**Task brief**: Copy exactly the last part of the listing below, beginning at the line that contains "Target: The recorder" and including the final line.

**Source material**:
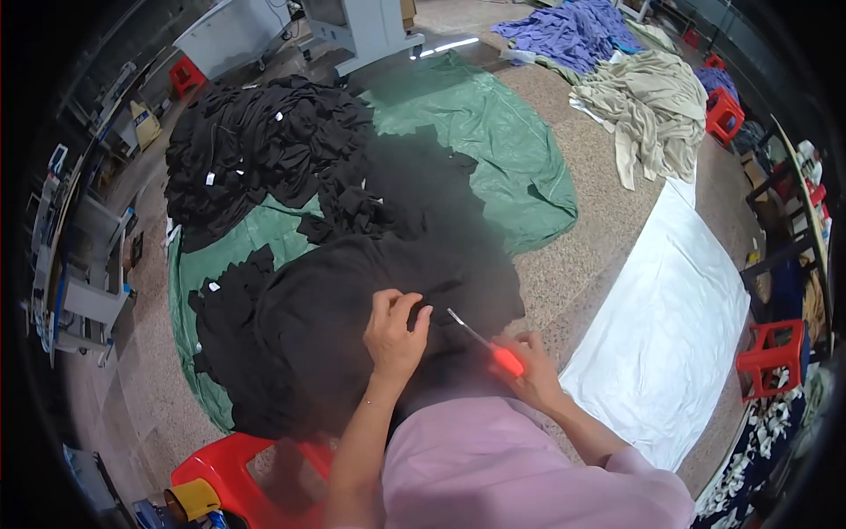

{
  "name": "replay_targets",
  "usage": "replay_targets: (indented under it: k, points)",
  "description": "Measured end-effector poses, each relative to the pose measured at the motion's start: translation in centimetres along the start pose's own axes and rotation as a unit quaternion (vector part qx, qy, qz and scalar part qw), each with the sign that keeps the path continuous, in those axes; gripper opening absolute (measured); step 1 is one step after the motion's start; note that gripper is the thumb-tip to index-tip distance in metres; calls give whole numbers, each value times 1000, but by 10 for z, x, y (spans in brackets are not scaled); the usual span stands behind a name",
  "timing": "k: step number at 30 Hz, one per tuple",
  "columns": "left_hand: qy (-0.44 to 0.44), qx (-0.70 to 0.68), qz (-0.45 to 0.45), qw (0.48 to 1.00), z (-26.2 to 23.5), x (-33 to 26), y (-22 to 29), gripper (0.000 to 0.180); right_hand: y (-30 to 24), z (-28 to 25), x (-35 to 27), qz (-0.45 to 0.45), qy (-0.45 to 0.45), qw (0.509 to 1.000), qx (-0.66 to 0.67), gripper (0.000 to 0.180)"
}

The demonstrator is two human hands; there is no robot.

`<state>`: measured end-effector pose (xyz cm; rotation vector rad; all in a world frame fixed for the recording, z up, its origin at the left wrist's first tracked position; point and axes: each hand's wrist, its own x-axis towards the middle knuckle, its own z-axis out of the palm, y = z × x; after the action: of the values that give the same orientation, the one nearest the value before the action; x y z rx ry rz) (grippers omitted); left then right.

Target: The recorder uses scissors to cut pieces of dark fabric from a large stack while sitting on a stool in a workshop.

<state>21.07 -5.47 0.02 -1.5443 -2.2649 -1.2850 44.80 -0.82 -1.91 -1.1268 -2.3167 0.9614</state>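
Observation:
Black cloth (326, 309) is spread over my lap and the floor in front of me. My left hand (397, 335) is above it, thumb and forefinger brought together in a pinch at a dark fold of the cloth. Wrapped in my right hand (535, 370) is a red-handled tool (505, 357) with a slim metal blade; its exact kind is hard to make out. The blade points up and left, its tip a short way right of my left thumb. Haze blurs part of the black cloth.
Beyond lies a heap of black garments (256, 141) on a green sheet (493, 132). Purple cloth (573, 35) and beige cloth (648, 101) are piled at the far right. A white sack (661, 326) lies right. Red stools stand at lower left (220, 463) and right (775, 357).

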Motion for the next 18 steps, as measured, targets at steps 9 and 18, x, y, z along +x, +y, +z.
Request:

**Written reply**:
Target: The recorder uses scissors to cut pieces of dark fabric from a large stack while sitting on a stool in a workshop.

<state>21.07 -5.47 0.02 -1.5443 -2.2649 -1.2850 44.80 -0.82 -1.91 -1.1268 -2.3167 0.9614</state>
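Observation:
Black cloth (326, 309) is spread over my lap and the floor in front of me. My left hand (397, 335) is above it, thumb and forefinger brought together in a pinch at a dark fold of the cloth. Wrapped in my right hand (535, 370) is a red-handled tool (505, 357) with a slim metal blade; its exact kind is hard to make out. The blade points up and left, its tip a short way right of my left thumb. Haze blurs part of the black cloth.
Beyond lies a heap of black garments (256, 141) on a green sheet (493, 132). Purple cloth (573, 35) and beige cloth (648, 101) are piled at the far right. A white sack (661, 326) lies right. Red stools stand at lower left (220, 463) and right (775, 357).
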
Motion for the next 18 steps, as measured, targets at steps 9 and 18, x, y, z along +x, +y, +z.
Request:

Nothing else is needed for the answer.